Others might tell you that you can spin shorter cranks easier than longer cranks, but the longer cranks will allow for more torque ... which is partially true.

In the end ... find what works for you and go with it.

Personally ... I have short femurs and am 5'11" tall with a 32.5" inseam ... I ride 170mm cranks on all my bikes.


----------



## Mapei (Feb 3, 2004)

For me, it's a matter of how high my knees go on the upstroke. Though none of the lengths are outright uncomfortable, I can never get my knees quite flexed enough with the shortest crank length, and the longest length flexes my knees a little too much. 172.5 is just right. BTW, I'm not a big guy. My pants inseam is a modest 30 inches. I'm about 5'7". 

A lot of people will tell you that the crank length differences are tiny and inconsequential. But after riding over forty years, and having had (and still having bikes with) the three common crank lengths, I'm convinced the differences matter. It also must be asked why the heck the component makers offer varying crank arm lengths if it didn't make a difference? BTW, my wife's old 165 length cranks felt silly.


----------



## Flbikejunkie (Mar 18, 2012)

I am 5'9" and prefer the 172.5. The 175 can have some toe overlap with the back of the front tire at slow speeds riding through narrow areas such as the driveway/ parking lots


----------



## Salsa_Lover (Jul 6, 2008)

I am 5'11" shorter legs than torso, I ride a 172.5

Some people say the 2.5 mm make no difference others say it matters a lot.

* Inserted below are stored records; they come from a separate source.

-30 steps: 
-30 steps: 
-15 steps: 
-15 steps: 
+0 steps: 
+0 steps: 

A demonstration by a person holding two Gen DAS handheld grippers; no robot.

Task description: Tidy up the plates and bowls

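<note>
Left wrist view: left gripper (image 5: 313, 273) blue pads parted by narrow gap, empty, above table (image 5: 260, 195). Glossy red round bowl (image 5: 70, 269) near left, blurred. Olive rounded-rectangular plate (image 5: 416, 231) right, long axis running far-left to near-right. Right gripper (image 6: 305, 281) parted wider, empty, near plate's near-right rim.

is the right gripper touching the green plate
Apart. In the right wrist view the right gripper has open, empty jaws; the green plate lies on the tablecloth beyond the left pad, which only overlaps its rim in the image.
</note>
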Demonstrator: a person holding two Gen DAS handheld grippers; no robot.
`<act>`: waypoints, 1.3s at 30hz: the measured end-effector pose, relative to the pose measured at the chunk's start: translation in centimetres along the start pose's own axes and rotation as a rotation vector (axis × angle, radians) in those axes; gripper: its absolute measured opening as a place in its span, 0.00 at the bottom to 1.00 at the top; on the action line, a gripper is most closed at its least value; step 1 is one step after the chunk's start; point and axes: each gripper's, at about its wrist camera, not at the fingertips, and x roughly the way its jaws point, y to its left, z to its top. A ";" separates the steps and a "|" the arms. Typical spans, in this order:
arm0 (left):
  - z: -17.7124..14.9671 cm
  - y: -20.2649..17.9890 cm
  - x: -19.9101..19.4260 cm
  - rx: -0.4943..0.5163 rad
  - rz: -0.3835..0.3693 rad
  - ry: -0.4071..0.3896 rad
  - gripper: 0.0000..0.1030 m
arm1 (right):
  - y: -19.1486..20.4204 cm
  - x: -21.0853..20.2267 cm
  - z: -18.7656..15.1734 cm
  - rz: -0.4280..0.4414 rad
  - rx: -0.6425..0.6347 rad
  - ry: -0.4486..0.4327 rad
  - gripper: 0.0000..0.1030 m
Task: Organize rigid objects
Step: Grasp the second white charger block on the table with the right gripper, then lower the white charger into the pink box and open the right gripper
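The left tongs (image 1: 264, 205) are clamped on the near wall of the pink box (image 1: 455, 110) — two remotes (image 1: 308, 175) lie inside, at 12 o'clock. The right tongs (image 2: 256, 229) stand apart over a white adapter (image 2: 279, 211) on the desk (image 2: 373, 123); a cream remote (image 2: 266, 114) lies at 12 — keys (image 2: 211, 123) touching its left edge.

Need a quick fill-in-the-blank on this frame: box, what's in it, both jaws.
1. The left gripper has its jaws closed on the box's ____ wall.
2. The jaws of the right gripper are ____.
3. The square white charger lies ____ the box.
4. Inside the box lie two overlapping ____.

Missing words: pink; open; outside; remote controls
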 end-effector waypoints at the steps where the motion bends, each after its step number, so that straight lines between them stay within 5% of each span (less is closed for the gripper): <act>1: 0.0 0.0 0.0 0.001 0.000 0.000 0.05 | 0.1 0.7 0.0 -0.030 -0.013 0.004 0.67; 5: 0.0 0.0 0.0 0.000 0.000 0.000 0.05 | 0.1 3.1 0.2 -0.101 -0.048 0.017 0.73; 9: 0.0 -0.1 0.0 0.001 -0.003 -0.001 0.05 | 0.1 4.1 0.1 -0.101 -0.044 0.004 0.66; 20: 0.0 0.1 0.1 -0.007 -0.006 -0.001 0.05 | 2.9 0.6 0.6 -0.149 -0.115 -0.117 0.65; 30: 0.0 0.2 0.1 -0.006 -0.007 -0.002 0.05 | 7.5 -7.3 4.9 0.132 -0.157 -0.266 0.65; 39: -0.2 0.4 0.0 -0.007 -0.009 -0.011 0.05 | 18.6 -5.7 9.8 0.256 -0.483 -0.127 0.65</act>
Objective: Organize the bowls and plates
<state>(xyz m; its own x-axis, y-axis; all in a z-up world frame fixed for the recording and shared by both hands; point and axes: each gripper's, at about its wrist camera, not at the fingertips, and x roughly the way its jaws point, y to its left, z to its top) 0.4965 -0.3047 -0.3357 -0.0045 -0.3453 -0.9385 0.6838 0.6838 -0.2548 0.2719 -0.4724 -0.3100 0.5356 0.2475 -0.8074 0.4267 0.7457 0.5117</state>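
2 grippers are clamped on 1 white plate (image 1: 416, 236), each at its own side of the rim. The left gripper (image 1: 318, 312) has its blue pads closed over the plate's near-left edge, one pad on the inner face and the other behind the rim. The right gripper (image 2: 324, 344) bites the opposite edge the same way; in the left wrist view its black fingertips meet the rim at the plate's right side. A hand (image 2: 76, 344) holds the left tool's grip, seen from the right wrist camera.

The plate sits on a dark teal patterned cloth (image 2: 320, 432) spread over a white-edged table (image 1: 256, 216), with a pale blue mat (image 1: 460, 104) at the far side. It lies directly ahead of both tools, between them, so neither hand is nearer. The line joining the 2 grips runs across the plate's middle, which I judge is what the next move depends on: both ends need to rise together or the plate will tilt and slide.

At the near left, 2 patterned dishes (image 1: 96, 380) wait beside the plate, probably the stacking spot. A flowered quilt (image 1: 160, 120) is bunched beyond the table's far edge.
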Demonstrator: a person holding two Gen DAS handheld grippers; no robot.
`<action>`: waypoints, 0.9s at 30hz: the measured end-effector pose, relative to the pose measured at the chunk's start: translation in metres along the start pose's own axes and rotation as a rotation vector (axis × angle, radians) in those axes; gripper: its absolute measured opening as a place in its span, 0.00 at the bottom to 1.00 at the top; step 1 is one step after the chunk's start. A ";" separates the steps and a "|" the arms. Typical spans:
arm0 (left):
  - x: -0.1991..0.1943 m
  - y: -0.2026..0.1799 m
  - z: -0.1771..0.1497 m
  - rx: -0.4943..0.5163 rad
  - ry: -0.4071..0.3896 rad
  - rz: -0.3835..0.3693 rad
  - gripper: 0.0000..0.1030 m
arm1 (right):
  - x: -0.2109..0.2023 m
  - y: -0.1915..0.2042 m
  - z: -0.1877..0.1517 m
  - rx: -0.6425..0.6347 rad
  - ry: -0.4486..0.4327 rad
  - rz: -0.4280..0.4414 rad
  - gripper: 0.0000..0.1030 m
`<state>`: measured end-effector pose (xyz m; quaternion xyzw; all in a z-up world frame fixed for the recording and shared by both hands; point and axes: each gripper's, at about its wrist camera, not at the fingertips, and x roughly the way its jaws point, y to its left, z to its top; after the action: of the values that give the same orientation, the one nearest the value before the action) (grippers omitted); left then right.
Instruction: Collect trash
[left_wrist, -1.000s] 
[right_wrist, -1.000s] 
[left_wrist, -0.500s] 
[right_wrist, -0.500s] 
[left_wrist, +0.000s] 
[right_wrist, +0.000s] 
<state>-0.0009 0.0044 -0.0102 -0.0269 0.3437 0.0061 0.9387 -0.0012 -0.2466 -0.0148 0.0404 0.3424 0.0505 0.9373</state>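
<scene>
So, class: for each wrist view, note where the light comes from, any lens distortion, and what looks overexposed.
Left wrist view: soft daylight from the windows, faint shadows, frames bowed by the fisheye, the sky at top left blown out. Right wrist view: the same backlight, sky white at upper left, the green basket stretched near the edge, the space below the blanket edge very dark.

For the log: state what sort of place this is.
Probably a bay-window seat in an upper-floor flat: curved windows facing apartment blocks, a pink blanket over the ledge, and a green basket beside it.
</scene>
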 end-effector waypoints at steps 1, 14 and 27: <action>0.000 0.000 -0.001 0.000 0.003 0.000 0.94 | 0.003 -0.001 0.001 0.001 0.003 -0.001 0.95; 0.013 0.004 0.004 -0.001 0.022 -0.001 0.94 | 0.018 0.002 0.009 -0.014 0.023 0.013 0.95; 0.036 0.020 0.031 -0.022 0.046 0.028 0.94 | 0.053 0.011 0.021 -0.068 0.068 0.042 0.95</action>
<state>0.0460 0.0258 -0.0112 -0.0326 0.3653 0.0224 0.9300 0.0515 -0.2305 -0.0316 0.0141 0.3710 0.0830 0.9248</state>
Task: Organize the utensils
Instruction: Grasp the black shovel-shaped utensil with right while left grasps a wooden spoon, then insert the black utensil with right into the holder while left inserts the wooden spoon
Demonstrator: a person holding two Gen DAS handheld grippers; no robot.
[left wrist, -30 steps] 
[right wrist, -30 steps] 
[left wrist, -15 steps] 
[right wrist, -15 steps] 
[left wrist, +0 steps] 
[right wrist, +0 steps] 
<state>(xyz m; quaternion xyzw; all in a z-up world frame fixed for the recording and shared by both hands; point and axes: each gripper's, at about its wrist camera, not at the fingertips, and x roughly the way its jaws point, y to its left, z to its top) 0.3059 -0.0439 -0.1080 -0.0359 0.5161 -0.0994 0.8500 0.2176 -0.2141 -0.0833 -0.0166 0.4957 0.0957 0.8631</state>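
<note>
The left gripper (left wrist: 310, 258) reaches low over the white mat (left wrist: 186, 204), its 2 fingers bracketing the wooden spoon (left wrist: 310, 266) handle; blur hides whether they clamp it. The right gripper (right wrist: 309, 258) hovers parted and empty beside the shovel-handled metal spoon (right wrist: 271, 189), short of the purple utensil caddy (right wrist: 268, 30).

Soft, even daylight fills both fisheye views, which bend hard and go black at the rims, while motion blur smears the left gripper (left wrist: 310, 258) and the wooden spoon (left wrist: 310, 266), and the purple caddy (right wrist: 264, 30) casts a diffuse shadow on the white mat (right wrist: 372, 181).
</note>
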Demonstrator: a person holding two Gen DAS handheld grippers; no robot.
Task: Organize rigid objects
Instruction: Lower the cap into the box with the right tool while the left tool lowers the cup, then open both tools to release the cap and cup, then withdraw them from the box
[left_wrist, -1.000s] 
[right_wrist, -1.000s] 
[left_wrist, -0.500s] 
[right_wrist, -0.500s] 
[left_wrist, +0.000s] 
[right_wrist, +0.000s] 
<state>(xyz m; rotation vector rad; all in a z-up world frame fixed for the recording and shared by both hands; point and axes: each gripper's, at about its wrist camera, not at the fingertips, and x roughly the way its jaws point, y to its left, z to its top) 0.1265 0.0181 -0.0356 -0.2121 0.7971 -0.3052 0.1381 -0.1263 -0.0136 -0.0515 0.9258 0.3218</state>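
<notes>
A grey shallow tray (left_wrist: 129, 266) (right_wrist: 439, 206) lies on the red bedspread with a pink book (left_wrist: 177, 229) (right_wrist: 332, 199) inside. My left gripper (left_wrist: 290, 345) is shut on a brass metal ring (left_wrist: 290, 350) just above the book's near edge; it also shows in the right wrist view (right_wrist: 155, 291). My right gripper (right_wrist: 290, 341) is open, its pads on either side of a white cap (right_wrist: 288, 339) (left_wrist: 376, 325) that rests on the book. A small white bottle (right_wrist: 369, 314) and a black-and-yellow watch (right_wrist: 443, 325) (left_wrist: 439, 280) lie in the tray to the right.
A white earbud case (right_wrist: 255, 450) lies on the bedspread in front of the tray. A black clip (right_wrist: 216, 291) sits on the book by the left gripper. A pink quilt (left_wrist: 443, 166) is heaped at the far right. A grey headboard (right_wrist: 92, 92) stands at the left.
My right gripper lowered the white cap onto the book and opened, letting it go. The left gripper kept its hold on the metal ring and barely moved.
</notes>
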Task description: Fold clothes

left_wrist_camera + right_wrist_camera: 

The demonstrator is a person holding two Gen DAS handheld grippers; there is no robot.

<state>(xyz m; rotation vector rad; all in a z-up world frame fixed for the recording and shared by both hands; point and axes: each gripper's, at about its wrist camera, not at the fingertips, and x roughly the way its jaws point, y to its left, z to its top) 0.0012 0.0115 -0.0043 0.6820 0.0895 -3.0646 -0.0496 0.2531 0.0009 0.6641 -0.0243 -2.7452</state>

For me I have tried the 3 sizes and simply the 172.5 feel better


----------



## spdntrxi (Jul 25, 2013)

I'm 5'8" with 30.5 inseam and have all lengths available to me (ZED2 cranks).. 172.5 just feel better to me


----------



## joeyb1000 (Feb 15, 2011)

I'm 5' 10" and ride 170mm. Many people use 172.5mm. Either one would be fine.


----------



## eflayer2 (Feb 15, 2002)

depends. I rode 170 on my 3 bikes for a few years and all was fine. Found a good deal on a 172.5 and thought lets try that. It felt different and at first I thought I had more power. But after 500 miles it seemed I was getting knee pain on a regular basis. Switched it back to 170. Won't ride anything else again. I just works for me. Oh I am 5'11 with pretty normal proportions.


----------



## NYC_CAAD (May 4, 2011)

Wow! Great replies guys.. 

Just checked my cannondale (size 54). The cranks installed are 172.5 with shimano 105 pedals. Seems that i have the same problem as "eflayer2" -----> knee pain on a regular basis. And have been trying to figure out "why" the pain. I usually ride with hex keys for testing my handlebars and length on the saddle hoping that will help..


----------



## wim (Feb 28, 2005)

NYC_CAAD said:


> The cranks installed are 172.5 with shimano 105 pedals. Seems that i have the same problem as "eflayer2" -----> knee pain on a regular basis.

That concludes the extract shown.